I've gone over Chapter 56 of the i.MX RT1060 manual (PDF, as hosted on the PJRC site) and the QDC seems to do more than what we need, all in hardware. From a search on the forums, I discovered mjs513's QuadEncoder library, which I understand is included by default in Teensyduino. (Yay! One of the things I love about using Teensies for these prototype and one-off projects)
My questions are:
* In general, does the QDC peripheral on the Teensy/i.MX RT1060 seem well suited to this task? Am I obviously missing some challenges in this post?
* Is it possible to route the POSMATCH signal to a GPIO output pin (e.g. via the XBAR), or are we limited to processing the event in software? At a glance it doesn't seem like the QuadEncoder library supports that, but that doesn't mean I wouldn't be able to configure this directly in the hardware registers myself.

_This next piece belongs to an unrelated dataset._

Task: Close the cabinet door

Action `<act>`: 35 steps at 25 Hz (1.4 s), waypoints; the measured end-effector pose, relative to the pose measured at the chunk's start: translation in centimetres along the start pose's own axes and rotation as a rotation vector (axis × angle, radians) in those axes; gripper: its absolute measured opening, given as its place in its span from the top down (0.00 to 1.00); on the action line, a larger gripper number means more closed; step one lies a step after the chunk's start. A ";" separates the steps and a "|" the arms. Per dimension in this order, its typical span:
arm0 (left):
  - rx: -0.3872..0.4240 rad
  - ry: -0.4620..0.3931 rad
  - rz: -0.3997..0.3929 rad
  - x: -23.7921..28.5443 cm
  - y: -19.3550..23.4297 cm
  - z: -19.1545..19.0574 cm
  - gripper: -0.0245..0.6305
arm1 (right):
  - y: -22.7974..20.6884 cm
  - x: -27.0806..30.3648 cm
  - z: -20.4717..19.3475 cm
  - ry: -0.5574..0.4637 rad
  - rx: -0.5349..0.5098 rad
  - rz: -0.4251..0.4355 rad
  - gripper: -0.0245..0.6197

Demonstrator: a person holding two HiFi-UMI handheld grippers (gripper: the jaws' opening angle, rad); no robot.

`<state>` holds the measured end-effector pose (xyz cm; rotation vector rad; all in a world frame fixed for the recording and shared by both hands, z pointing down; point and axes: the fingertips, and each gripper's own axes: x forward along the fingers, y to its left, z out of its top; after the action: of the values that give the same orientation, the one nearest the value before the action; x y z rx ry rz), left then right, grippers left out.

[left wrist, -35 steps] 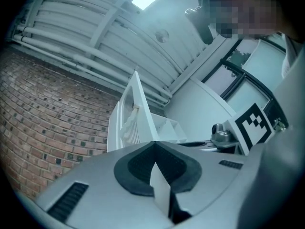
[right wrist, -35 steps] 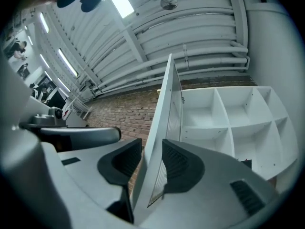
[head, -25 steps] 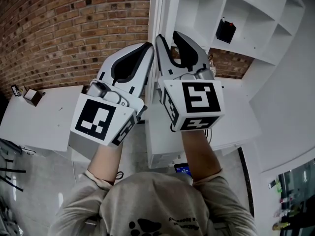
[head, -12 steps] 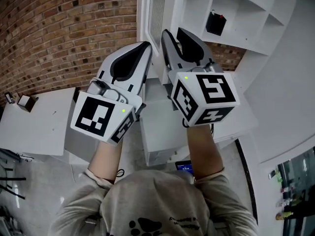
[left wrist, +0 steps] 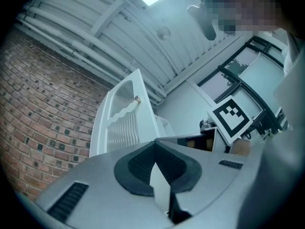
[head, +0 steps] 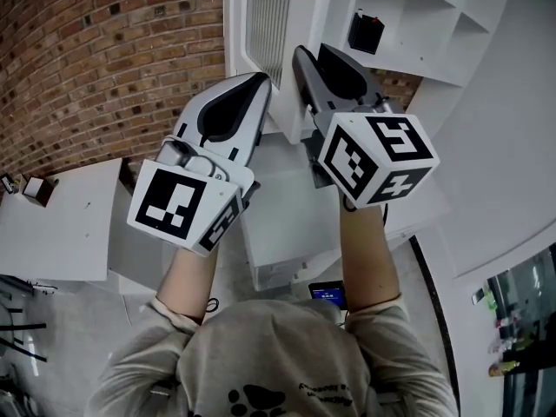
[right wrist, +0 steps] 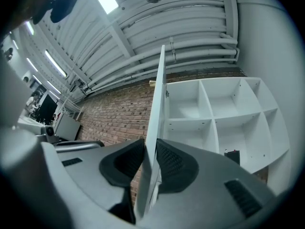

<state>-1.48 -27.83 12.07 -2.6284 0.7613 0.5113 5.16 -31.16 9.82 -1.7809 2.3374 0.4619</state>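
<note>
The white cabinet door [head: 259,20] with its ribbed panel stands open, seen nearly edge-on in the right gripper view [right wrist: 159,94]. My right gripper [head: 301,57] straddles the door's free edge. Its jaws are closing, with the door edge between the pads [right wrist: 170,163], which lie against both faces. My left gripper [head: 259,83] is shut and empty, just left of the door's outer face. In the left gripper view the door [left wrist: 125,123] and its small knob [left wrist: 137,99] rise beyond the closed jaws [left wrist: 155,142]. Behind the door are the open white shelves [head: 417,11].
A black box [head: 366,31] sits in one shelf compartment. A brick wall [head: 104,59] runs along the left, with a white table [head: 61,224] below it. A low white cabinet [head: 287,220] stands under my arms. A curved white wall [head: 504,146] fills the right.
My right gripper moved onto the door's edge and its jaws narrowed around it. The left gripper stayed shut beside the door, and more of the ribbed face now shows.
</note>
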 end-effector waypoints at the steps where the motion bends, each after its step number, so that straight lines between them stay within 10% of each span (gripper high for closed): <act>1: 0.000 0.002 -0.002 0.2 -0.1 -0.1 0.95 | -0.2 0.0 0.0 0.000 0.002 0.001 0.82; 35: 0.030 0.097 0.123 15.6 -3.4 -9.5 0.95 | -18.3 2.5 -3.7 -0.054 0.115 0.241 0.82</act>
<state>15.02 -36.01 14.41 -2.6055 0.9579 0.4043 22.24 -39.07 9.94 -1.4269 2.4972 0.3930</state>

* What is the "IPBus clock" that section 56.5.1.3.2 (filter) is talking about? Am I correct in assuming it's ipg_clk_root, and that this clock is 1/4 of the system clock (i.e. at an ARM clock of 600 MHz, this would be 150MHz)?
* I don't have too much experience with motor encoder noise/filtering at this speed. With our 2.5MHz A and B signals, presuming the 150MHz IPBus clock is correct, does this seem realistic to filter? With prescaler of 1, that seems to give us minimum 60 clock cycles per pulse on each of A, B, which I think gives more than enough leeway to play with number of samples or sample period.
* Is the Teensy 4.0's GPIO happy to handle a 2.5MHz+ digital input signal? I haven't really worked with digital signals over 1MHz with Teensies or other microcontrollers, and I'm not sure if the GPIO input circuitry might have practical limits below the QDC filter clock limits. (With the Teensy's internal clocks as fast as they are, are my expectations just way too low for its GPIO circuitry...?)
Thanks in advance!
Laogeodritt
(P.S. I really appreciate a traditional, web-searchable forum still being around. I've figured out so many of my problems or implementation challenges with Teensies thanks to searchable threads on here. Thanks for continuing to run it!)